> _What to produce_: Return every line from the one with "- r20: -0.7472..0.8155" through the one with "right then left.", inclusive, exactly as it appears below.

> _Information supplied_:
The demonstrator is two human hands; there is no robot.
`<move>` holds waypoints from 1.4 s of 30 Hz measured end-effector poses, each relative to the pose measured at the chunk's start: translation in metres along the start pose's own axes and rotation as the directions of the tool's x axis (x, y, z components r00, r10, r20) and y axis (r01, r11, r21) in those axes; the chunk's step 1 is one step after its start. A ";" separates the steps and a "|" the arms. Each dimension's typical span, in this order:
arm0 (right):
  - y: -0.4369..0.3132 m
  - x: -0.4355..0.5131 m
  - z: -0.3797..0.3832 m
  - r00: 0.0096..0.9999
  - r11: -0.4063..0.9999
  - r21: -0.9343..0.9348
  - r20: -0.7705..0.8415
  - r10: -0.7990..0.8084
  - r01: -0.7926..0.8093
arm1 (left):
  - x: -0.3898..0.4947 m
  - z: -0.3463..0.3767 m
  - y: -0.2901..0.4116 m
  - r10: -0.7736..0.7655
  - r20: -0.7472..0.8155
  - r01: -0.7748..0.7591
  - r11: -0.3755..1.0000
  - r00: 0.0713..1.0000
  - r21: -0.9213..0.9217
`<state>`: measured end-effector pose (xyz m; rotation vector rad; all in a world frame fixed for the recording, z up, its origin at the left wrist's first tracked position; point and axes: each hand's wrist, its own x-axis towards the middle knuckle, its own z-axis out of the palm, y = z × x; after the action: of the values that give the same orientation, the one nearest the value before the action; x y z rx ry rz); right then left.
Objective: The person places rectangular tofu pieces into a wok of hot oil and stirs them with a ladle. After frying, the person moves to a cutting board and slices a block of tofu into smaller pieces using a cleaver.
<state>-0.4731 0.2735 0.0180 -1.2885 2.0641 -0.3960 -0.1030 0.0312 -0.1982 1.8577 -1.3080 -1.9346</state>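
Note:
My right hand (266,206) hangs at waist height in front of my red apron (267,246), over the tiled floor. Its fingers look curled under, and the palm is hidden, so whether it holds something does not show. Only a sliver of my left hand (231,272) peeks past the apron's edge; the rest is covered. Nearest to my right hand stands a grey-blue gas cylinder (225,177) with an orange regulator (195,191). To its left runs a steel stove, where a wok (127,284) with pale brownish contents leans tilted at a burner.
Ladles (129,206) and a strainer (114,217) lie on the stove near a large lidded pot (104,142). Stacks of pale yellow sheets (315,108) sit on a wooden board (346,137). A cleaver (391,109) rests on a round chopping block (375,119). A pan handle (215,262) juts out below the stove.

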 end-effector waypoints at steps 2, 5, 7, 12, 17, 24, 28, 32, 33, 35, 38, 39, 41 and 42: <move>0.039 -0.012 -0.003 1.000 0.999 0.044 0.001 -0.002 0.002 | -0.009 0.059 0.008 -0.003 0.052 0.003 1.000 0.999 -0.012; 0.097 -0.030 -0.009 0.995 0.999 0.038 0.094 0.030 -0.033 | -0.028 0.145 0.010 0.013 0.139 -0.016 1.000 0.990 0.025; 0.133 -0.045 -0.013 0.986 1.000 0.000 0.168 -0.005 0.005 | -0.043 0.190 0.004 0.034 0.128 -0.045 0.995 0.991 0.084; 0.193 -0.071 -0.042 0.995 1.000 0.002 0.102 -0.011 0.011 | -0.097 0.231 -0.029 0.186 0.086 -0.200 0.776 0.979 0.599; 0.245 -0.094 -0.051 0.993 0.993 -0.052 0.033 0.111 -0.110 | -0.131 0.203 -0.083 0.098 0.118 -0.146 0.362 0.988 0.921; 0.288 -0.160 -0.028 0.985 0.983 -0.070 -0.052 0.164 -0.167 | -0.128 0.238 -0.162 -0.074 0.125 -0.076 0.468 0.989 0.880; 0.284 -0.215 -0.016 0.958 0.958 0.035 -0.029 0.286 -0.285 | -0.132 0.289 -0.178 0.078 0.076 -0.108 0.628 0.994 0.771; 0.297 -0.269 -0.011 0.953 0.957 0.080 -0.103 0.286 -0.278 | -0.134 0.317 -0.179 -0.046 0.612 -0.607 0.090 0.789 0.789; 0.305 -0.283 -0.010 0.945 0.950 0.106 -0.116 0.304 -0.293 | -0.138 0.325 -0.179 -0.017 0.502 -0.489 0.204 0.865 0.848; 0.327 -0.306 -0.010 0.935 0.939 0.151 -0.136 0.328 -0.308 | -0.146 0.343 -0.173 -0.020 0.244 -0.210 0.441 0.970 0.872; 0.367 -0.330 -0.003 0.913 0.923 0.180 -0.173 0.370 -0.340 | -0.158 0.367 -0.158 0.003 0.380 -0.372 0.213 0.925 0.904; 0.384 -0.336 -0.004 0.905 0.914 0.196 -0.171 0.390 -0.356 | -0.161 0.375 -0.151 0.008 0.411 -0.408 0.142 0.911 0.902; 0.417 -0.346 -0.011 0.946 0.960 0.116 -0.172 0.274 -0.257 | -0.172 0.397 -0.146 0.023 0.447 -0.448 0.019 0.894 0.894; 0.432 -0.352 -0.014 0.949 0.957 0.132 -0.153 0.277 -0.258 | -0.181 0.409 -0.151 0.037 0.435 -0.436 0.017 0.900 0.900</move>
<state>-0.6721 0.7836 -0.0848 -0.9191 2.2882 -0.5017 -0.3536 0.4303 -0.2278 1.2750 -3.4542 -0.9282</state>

> _Written response_:
  - r20: -0.7472..0.8155
  - r01: -0.7748..0.7591
  - r11: -0.3755..1.0000
  - r00: 0.0713..1.0000
  - r21: -0.9213..0.9217
`<state>`: measured end-effector pose (xyz m; rotation vector rad; all in a world frame fixed for the recording, z up, its origin at the left wrist's first tracked position; point and axes: each hand's wrist, its own x-axis towards the middle knuckle, its own z-axis out of the palm, y = z × x; after the action: of the values that give the same orientation, the one nearest the value before the action; x y z rx ry rz); right then left.

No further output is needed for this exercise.